Pooja Ghatalia: Yes.
Betsy Plimack: But with a subset of patients who are doing well on active surveillance, bladder spare without radiation. So I think this is really a milestone, I think, in how we think about cystectomy in the setting of really effective neoadjuvant therapy. So you did pool the ctDNA from RETAIN-1 and RETAIN-2, and you had some really interesting findings in terms of those patterns.
Pooja Ghatalia: Yes. Yes, absolutely. We had about 111 patients between RETAIN-1 and RETAIN-2 for whom we had ctDNA data available. And I can summarize some of the key findings. So I think the first one was that ctDNA is an extremely strong prognostic marker for metastasis-free survival and overall survival. Both the baseline ctDNA, the post-neoadjuvant ctDNA, as well as the ctDNA dynamics between the baseline and the post-neoadjuvant therapy, they really inform us about prognostic information. I think the second important piece of information is that ctDNA is great at detecting metastatic disease, but not so much local recurrence. And that included patients who had cystectomy. ctDNA was not able to accurately predict ypT-0 in a lot of patients. Almost 70% of patients who had ypT-2 or greater disease at the time of cystectomy were ctDNA negative. And the third important point is, what can we get from our data to design future trials?

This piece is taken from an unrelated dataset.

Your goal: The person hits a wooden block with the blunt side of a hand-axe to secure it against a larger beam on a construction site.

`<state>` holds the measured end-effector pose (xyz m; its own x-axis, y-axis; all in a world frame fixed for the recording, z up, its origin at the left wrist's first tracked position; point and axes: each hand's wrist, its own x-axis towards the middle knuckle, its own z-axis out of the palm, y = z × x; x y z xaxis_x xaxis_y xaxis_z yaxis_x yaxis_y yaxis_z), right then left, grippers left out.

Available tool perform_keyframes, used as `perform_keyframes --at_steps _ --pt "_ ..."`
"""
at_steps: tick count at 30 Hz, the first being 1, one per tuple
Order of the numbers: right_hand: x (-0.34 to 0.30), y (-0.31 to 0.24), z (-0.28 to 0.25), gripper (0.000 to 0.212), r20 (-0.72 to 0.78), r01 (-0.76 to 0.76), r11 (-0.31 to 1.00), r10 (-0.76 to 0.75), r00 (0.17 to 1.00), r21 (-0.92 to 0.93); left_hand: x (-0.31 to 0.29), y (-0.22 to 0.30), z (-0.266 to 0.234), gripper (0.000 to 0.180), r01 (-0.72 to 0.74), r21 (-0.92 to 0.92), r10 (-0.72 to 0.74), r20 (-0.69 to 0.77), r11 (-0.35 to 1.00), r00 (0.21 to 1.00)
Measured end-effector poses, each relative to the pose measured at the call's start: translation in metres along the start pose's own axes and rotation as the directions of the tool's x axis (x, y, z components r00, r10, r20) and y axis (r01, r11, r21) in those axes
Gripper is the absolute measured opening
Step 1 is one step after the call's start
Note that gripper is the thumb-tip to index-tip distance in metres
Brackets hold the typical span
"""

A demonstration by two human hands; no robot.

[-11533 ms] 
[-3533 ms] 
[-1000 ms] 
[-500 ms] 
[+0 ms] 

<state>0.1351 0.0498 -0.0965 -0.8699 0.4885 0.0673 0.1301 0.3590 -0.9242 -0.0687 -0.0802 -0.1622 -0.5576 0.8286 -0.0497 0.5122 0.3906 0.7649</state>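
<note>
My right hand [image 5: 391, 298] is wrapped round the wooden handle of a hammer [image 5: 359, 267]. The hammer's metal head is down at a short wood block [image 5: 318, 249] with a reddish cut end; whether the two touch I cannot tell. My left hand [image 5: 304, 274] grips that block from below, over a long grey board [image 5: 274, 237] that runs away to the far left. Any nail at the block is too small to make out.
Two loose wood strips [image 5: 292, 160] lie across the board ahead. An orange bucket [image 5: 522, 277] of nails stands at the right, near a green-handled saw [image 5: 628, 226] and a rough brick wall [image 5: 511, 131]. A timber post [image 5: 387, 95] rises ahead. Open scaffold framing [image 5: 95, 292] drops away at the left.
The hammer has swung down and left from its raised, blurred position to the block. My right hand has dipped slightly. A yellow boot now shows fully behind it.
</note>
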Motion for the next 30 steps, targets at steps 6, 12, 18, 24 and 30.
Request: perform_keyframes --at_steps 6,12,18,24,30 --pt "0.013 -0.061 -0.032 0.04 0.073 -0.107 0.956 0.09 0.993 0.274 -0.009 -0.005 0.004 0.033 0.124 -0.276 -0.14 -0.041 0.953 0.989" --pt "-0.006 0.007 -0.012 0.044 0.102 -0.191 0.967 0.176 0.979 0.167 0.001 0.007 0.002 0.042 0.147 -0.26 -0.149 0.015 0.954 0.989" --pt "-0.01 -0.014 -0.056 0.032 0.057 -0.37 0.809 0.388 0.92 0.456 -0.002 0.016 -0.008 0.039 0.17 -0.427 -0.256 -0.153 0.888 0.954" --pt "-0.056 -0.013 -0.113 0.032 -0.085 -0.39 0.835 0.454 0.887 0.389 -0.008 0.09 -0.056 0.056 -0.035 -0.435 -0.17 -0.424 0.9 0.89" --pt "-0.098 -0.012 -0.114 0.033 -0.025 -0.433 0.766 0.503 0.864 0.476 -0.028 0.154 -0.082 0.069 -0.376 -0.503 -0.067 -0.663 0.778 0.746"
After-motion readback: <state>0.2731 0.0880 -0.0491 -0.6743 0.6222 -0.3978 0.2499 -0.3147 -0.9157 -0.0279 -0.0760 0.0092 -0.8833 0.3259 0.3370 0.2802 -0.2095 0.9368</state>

And so, we tried to stratify our patients based on the type of treatment that they had, so cystectomy versus active surveillance and the post-NAT ctDNA status. And what we found is that patients who are ctDNA-positive, they did really poorly even after receiving cystectomy. So these are the patients we worry a lot about and offering them cystectomy may be too radical. Maybe intensifying their systemic therapy or offering maybe chemoradiation could be an option to consider for those patients. And conversely, we saw that patients who were ctDNA-negative who went on to receiving cystectomy had outcomes that were very similar to patients who are ctDNA-negative who received active surveillance. And so, we cannot draw definitive conclusions based on that, but it does help us to possibly conclude that patients who are ctDNA-negative who also have no residual disease in their bladder at the time of clinical re-staging could be offered active surveillance and avoid immediate cystectomy.

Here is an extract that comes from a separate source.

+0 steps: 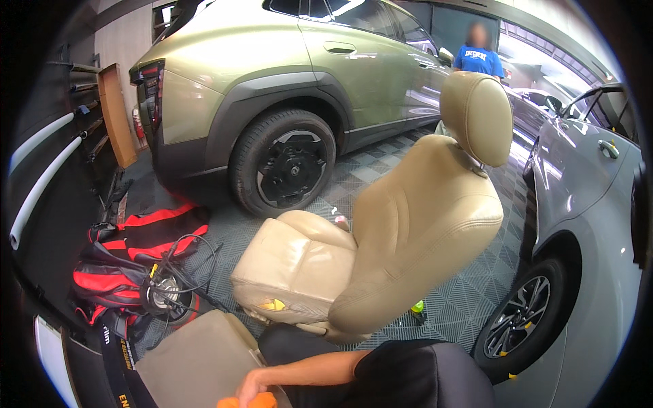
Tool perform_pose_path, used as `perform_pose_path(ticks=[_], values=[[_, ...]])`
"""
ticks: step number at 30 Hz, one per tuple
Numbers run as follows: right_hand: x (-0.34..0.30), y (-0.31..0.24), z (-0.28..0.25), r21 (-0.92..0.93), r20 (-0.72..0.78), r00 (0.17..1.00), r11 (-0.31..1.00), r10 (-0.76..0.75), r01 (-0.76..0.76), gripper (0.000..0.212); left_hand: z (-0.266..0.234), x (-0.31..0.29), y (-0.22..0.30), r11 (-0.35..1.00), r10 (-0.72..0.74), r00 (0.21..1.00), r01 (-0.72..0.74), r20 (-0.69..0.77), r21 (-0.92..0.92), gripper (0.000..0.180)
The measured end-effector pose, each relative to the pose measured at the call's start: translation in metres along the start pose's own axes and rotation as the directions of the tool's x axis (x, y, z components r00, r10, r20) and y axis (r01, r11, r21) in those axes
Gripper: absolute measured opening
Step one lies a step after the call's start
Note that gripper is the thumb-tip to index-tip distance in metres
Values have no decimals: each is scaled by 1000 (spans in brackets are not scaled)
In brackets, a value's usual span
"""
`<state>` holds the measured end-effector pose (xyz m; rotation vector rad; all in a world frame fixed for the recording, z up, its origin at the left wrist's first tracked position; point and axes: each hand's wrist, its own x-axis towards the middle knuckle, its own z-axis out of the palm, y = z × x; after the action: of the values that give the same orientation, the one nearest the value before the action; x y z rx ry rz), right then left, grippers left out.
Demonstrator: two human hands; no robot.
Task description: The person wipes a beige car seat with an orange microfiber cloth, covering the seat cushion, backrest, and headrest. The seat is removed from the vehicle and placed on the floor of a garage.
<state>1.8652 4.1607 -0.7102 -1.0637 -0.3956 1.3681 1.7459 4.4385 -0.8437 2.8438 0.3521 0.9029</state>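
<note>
My right hand (252, 385) is at the lower edge, its fingers closed over a bunched orange cloth (262, 401). The bare forearm comes in from the right, out of a black sleeve. Hand and cloth are over the near part of a beige seat piece (197, 360), cut off by the lower edge. Just beyond stands a beige leather car seat (415, 211) with its headrest (476, 119), taken out of a car. Its cushion (299, 262) looks creased, and a yellow patch shows low on its side. My left hand is out of view.
A green car (272, 54) stands behind the seat, a grey car (598, 197) at right. On the tiled floor at left lie red-and-black covers (149, 231) and a machine with a coiled black cable (166, 292). A person in a blue shirt (479, 61) stands at the back.
</note>
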Motion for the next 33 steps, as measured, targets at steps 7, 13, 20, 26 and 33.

Betsy Plimack: Right. Excellent. And the key question is now that we have EVP in that space, we have even more effective therapy. In your clinic on Monday, if you have a patient who has a clinical complete response after EVP and is ctDNA-negative and says, "I really don't want cystectomy," would you support their decision?

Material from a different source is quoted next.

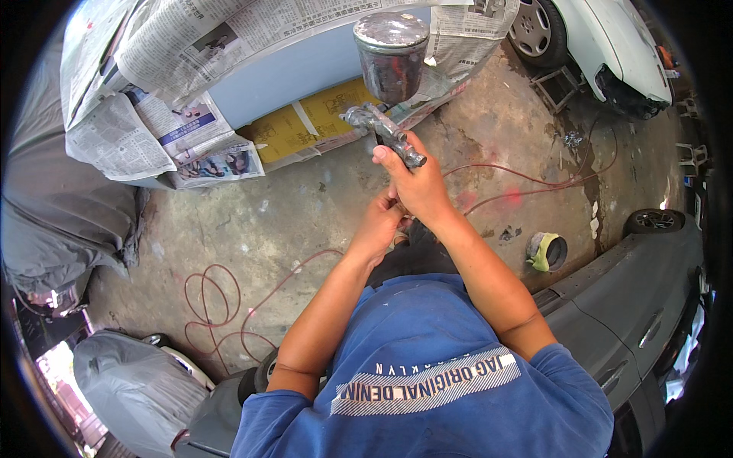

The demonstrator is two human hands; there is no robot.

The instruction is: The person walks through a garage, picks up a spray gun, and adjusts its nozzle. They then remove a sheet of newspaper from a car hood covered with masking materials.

Pooja Ghatalia: That's a great question. I would say that the data can be applied to different other systemic therapies. So for example, even RETAIN-1 and RETAIN-2 had different regimens, one with IO and the other without. And we saw that the data were very consistent between the two trials. So I do think that this data was probably applicable once we start using EV and pembrolizumab. With that really efficacious regimen, I think I would consider offering them an option of avoiding immediate cystectomy and potentially putting them on a clinical trial that has that option and maybe also considering doing some maintenance immunotherapy, like it was done in the HCRN trial.
Betsy Plimack: Right. Pooja, thank you. Real important work. Thanks for sharing your thoughts.
Pooja Ghatalia: Thank you for those insightful questions.